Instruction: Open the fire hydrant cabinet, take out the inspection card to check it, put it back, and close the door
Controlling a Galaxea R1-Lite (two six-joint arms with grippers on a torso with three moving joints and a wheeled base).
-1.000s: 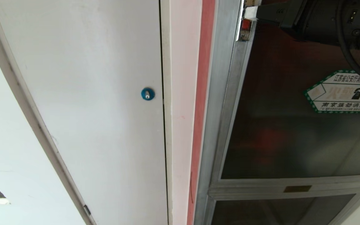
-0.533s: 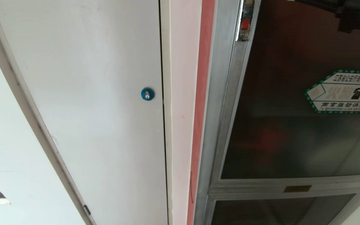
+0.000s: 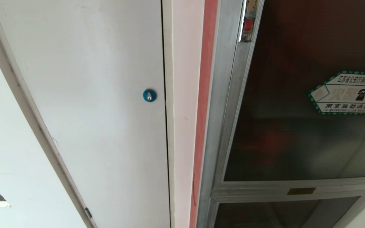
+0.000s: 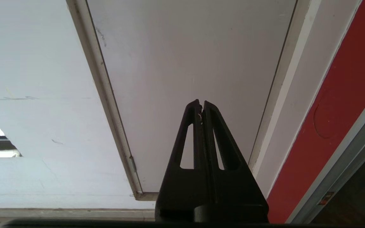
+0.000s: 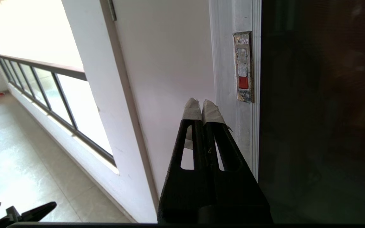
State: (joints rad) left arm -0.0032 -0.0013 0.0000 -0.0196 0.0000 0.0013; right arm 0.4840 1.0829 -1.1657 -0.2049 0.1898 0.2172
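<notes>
The door (image 3: 303, 104) of the fire hydrant cabinet (image 3: 220, 126) is shut, its dark tinted glass flush in the aluminium frame on the right of the head view. A green-bordered hexagonal sticker (image 3: 348, 92) sits on the glass toward the right edge, and the small red latch (image 3: 248, 24) shows high on the frame's left stile. Below the door lies a shorter glass panel (image 3: 280, 212) with a brass-coloured plate (image 3: 301, 191) on the rail between them. The inspection card cannot be seen; only a vague reddish glow comes through the glass.

To the left of the cabinet runs a red painted strip (image 3: 203, 114), then pale wall, then a plain white door (image 3: 90, 104) with a round blue lock (image 3: 150, 95). A hinge (image 3: 88, 212) shows on that door's far edge. In the right wrist view a railing (image 5: 43, 82) with glass panes runs along a tiled floor (image 5: 14, 164) (brightly lit from outside).

Neither arm appears in the head view. The right hand (image 5: 201, 106) has its taped fingertips (image 5: 191, 109) pressed together, empty, pointing at the frame just beside the red latch (image 5: 243, 82) and clear of it. The left hand (image 4: 201, 106) also has its fingers together, empty, aimed at the white door (image 4: 185, 63), well apart from the cabinet.
</notes>
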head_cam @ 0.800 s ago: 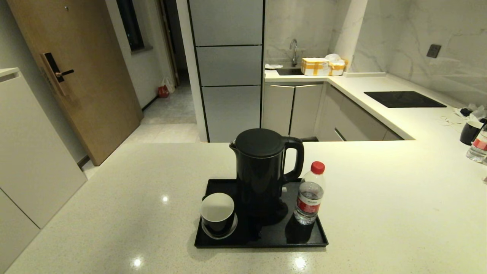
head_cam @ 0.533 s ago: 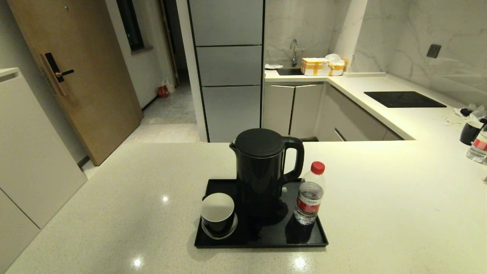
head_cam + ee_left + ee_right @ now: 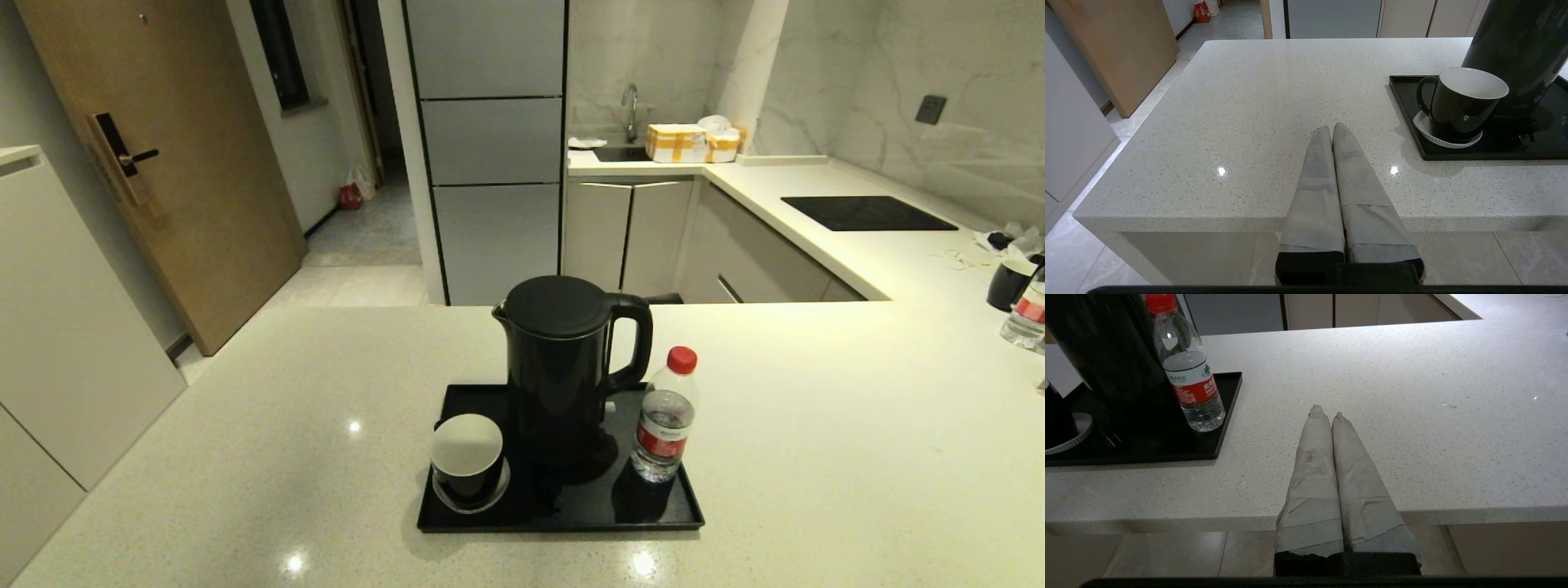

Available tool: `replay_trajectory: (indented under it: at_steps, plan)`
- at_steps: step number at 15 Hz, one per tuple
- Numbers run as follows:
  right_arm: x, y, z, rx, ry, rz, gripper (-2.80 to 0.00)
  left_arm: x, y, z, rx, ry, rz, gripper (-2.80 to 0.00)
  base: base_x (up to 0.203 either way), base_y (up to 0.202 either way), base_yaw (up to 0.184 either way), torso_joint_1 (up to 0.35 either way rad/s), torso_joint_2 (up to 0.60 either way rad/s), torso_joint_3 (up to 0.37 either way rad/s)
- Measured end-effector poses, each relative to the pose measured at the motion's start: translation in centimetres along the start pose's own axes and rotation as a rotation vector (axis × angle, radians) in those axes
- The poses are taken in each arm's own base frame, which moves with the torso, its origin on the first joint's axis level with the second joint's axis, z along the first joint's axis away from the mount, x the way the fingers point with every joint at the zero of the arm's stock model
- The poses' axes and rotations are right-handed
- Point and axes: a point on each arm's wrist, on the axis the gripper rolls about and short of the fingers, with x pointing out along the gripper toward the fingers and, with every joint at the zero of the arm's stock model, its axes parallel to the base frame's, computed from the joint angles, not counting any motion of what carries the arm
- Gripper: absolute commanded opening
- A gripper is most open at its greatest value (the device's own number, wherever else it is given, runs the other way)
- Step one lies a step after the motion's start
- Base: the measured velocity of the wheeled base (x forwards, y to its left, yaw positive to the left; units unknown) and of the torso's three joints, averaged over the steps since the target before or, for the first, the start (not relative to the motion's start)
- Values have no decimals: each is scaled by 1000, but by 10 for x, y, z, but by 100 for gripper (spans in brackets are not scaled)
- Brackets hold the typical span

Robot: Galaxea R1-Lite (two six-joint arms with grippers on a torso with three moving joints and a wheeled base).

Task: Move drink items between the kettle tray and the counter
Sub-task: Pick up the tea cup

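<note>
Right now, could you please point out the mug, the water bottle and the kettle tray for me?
mug (image 3: 466, 447), head view, white interior.
water bottle (image 3: 663, 441), head view, red label.
kettle tray (image 3: 563, 523), head view, near rim.

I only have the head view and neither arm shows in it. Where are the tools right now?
Observer: The left tool is shut, low at the counter's near edge, left of the kettle tray.
Operator: And the right one?
Observer: The right tool is also shut, at the near edge right of the tray, short of the water bottle.
Operator: Which way does the mug handle face?
Observer: The mug's handle points toward the left tool's side; a white coaster lies under the mug.
</note>
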Motion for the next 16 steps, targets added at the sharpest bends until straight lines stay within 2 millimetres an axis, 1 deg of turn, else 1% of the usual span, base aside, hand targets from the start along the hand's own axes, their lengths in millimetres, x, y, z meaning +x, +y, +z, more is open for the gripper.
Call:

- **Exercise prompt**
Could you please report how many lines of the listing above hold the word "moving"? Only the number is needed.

- **Output of the task**
2